Below is a set of entries; copy all of them exactly.

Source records
□ □ □ □

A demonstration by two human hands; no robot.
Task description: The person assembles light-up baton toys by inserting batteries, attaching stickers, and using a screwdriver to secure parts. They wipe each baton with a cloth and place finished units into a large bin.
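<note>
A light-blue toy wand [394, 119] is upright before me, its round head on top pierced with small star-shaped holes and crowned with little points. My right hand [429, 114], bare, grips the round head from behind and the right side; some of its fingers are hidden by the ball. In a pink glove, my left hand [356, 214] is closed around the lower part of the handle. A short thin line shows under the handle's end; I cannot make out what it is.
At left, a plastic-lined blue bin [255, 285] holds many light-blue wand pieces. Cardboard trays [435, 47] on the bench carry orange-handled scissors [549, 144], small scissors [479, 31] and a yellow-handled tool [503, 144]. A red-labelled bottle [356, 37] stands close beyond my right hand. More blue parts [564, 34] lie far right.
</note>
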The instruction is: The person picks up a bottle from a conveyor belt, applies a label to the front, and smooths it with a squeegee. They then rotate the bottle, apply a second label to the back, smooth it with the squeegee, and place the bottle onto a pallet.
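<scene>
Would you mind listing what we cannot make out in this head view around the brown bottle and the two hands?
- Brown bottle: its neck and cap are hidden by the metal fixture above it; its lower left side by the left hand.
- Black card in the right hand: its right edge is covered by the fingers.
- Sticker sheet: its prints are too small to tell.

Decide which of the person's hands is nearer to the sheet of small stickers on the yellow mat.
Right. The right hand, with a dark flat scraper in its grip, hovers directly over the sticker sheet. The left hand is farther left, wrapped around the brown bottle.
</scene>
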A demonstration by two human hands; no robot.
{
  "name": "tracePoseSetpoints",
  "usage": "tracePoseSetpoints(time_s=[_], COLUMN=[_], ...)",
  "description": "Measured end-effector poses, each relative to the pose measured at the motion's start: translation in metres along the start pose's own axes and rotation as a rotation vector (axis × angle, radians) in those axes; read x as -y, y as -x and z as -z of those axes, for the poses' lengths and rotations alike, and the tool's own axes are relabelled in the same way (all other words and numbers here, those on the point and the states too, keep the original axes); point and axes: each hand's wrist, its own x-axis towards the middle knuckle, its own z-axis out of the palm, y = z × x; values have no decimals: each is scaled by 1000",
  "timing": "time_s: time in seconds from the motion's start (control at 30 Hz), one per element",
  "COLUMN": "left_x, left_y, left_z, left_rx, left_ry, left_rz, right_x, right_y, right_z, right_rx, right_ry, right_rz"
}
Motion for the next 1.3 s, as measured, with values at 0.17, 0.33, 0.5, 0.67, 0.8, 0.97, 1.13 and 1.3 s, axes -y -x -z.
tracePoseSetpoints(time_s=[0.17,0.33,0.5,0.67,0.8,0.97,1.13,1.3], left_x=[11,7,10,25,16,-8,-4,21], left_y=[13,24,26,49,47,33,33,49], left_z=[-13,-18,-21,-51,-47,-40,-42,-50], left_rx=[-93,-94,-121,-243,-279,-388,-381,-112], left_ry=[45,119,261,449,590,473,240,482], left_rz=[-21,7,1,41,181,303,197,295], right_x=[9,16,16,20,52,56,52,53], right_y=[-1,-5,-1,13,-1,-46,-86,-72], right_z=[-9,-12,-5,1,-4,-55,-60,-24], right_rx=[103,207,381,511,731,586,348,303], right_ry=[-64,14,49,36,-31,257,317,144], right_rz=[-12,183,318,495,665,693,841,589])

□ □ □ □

RESPONSE:
A demonstration by two human hands; no robot.
Task description: The person assembles light-up baton toys by inserting batteries, attaching stickers, and using a screwdriver to secure parts. They wipe each baton with a cloth and place finished units into a large bin.
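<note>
A light-blue toy wand [394, 119] is upright before me, its round head on top pierced with small star-shaped holes and crowned with little points. My right hand [429, 114], bare, grips the round head from behind and the right side; some of its fingers are hidden by the ball. In a pink glove, my left hand [356, 214] is closed around the lower part of the handle. A short thin line shows under the handle's end; I cannot make out what it is.
At left, a plastic-lined blue bin [255, 285] holds many light-blue wand pieces. Cardboard trays [435, 47] on the bench carry orange-handled scissors [549, 144], small scissors [479, 31] and a yellow-handled tool [503, 144]. A red-labelled bottle [356, 37] stands close beyond my right hand. More blue parts [564, 34] lie far right.
</note>
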The instruction is: The person picks up a bottle from a conveyor belt, applies a label to the front, and smooths it with a squeegee. They then rotate the bottle, apply a second label to the back, smooth it with the squeegee, and place the bottle onto a pallet.
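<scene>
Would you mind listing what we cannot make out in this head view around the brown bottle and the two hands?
- Brown bottle: its neck and cap are hidden by the metal fixture above it; its lower left side by the left hand.
- Black card in the right hand: its right edge is covered by the fingers.
- Sticker sheet: its prints are too small to tell.

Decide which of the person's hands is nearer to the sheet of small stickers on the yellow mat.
Right. The right hand, with a dark flat scraper in its grip, hovers directly over the sticker sheet. The left hand is farther left, wrapped around the brown bottle.
</scene>
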A demonstration by two human hands; no robot.
{
  "name": "tracePoseSetpoints",
  "usage": "tracePoseSetpoints(time_s=[_], COLUMN=[_], ...)",
  "description": "Measured end-effector poses, each relative to the pose measured at the motion's start: translation in metres along the start pose's own axes and rotation as a rotation vector (axis × angle, radians) in those axes; read x as -y, y as -x and z as -z of those axes, for the poses' lengths and rotations alike, and the tool's own axes are relabelled in the same way (all other words and numbers here, those on the point and the states too, keep the original axes); point and axes: each hand's wrist, its own x-axis towards the middle knuckle, its own z-axis out of the palm, y = z × x; values have no decimals: each is scaled by 1000",
  "timing": "time_s: time in seconds from the motion's start (control at 30 Hz), one per element",
  "COLUMN": "left_x, left_y, left_z, left_rx, left_ry, left_rz, right_x, right_y, right_z, right_rx, right_ry, right_rz"
}
Motion for the next 1.3 s, as measured, with values at 0.17, 0.33, 0.5, 0.67, 0.8, 0.97, 1.13 and 1.3 s, axes -y -x -z.
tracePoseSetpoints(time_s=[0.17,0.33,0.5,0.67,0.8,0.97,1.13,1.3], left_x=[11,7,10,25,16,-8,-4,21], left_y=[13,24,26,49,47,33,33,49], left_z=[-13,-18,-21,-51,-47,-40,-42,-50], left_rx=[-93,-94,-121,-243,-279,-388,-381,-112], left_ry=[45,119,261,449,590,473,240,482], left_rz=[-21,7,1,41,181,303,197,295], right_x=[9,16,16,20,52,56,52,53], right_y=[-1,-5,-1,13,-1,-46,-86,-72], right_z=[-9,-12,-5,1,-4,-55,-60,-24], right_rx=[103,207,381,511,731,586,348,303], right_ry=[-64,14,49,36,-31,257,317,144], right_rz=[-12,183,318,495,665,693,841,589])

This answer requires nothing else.